しかし、一方で、多くの親の感覚としては、いわゆる普通の(=法律婚で夫の姓を選択する)結婚をしてくれればそれで安心、というものだと思います。
家族が理解して応援してくれるようであればよいですが、なぜ法律婚で夫の名字にしないのか、となかなか理解してもらえず、説明に骨が折れるようであれば、これも一つの障害です。(これは、事実婚だけでなく、法律婚で妻の名字を選んだ場合も同様です。

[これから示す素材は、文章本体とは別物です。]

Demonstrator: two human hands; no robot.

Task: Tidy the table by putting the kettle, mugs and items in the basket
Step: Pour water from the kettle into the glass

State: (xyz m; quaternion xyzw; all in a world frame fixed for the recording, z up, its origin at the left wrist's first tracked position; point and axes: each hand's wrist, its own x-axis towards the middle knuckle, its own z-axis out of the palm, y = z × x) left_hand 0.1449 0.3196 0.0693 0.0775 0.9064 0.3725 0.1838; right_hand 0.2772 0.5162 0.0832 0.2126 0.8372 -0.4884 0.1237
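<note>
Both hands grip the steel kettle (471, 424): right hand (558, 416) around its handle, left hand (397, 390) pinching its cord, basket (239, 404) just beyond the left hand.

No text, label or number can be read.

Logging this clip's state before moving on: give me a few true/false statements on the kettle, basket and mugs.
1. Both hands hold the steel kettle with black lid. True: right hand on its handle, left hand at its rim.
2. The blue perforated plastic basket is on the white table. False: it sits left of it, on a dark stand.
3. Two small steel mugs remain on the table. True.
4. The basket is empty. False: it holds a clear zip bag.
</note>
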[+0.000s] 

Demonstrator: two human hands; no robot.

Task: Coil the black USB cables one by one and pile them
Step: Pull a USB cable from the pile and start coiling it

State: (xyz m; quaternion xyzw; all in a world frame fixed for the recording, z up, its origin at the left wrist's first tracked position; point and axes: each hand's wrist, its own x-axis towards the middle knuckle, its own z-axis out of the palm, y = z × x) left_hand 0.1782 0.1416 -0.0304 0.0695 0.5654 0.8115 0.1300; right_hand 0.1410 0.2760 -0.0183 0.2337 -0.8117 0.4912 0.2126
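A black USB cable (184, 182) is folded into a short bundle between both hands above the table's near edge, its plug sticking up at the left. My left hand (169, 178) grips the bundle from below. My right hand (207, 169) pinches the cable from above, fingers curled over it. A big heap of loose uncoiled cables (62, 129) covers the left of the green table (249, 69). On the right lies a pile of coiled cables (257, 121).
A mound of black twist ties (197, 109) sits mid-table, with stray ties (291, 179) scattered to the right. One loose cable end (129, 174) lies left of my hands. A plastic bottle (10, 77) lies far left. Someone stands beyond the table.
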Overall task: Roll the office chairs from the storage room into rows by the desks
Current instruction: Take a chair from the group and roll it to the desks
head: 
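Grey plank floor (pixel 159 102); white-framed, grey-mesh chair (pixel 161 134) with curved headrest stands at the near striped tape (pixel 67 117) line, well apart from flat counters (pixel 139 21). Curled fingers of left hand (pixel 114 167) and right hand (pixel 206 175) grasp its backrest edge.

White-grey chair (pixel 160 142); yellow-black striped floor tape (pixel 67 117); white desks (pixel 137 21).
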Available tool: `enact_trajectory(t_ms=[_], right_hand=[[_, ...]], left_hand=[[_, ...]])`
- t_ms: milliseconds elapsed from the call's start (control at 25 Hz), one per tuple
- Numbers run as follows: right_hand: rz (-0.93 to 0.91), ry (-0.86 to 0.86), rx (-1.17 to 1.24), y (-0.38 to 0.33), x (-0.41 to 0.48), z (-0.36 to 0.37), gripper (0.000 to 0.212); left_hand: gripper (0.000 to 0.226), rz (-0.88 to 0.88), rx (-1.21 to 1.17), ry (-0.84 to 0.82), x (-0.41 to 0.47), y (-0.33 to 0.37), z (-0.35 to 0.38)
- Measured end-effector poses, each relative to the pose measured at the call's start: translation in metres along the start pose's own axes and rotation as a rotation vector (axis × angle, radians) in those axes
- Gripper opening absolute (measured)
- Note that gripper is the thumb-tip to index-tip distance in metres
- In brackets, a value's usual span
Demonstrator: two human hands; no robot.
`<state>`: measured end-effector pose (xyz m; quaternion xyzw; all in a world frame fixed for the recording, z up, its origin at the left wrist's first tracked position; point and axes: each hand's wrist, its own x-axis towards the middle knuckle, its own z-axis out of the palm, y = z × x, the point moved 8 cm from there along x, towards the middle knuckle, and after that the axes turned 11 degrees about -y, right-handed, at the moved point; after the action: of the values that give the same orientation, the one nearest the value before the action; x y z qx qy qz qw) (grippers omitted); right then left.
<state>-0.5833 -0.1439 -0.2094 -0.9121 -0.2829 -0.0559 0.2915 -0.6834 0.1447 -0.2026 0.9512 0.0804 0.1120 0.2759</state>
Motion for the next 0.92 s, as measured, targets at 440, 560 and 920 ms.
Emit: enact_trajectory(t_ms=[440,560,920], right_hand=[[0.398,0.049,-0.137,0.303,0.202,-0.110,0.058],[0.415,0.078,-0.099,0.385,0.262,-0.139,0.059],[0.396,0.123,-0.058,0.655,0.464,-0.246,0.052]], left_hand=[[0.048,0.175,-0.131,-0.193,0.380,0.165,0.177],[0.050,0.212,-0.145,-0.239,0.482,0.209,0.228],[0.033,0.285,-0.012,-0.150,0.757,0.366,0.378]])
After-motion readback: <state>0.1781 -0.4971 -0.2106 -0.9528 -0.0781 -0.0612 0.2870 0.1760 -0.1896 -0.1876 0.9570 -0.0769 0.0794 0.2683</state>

)
また、家族だけでなく、職場の人や友人など、他の人からも、「どうして?」という疑問は投げかけられ、それに対応することになります。
一人ひとりの選択
こういったことを勘案して、一番よいと思った選択をしているというのが、実情なのだと思います。
やはり家族に安心してもらうことを優先する、周囲にいちいち説明してまで事実婚を選ぶ熱意はない、という人もいるでしょうし、法律婚にあまりメリットが感じられないから事実婚を選ぶ、という人もいると思います。
現行の法制度と社会状況が上に挙げたような状況なので、この選択の過程で何かに妥協する人もいると思いますが、いろいろなことを勘案して選択するという過程を通じて、結婚するとはどういうことか、考えさせられるという意味では、いい機会なのかもしれません。
今後を見据えて
なお、夫婦の姓の問題は、以前から議論はされていて、選択的夫婦別氏制度については、法務省の審議会でも議論され、法案も作られたりしたそうなのですが、それが国会に上るところには至っていません。国会議員でも、それを掲げている議員はいますが、最近はあまり活発ではありませんね。
今後制度が変わるとしても、制度が変わればすぐに夫婦別姓が当たり前という世の中になるわけではないので、10年、20年は(もっとかもしれません)、こういう問題は残るのだろうなと思います。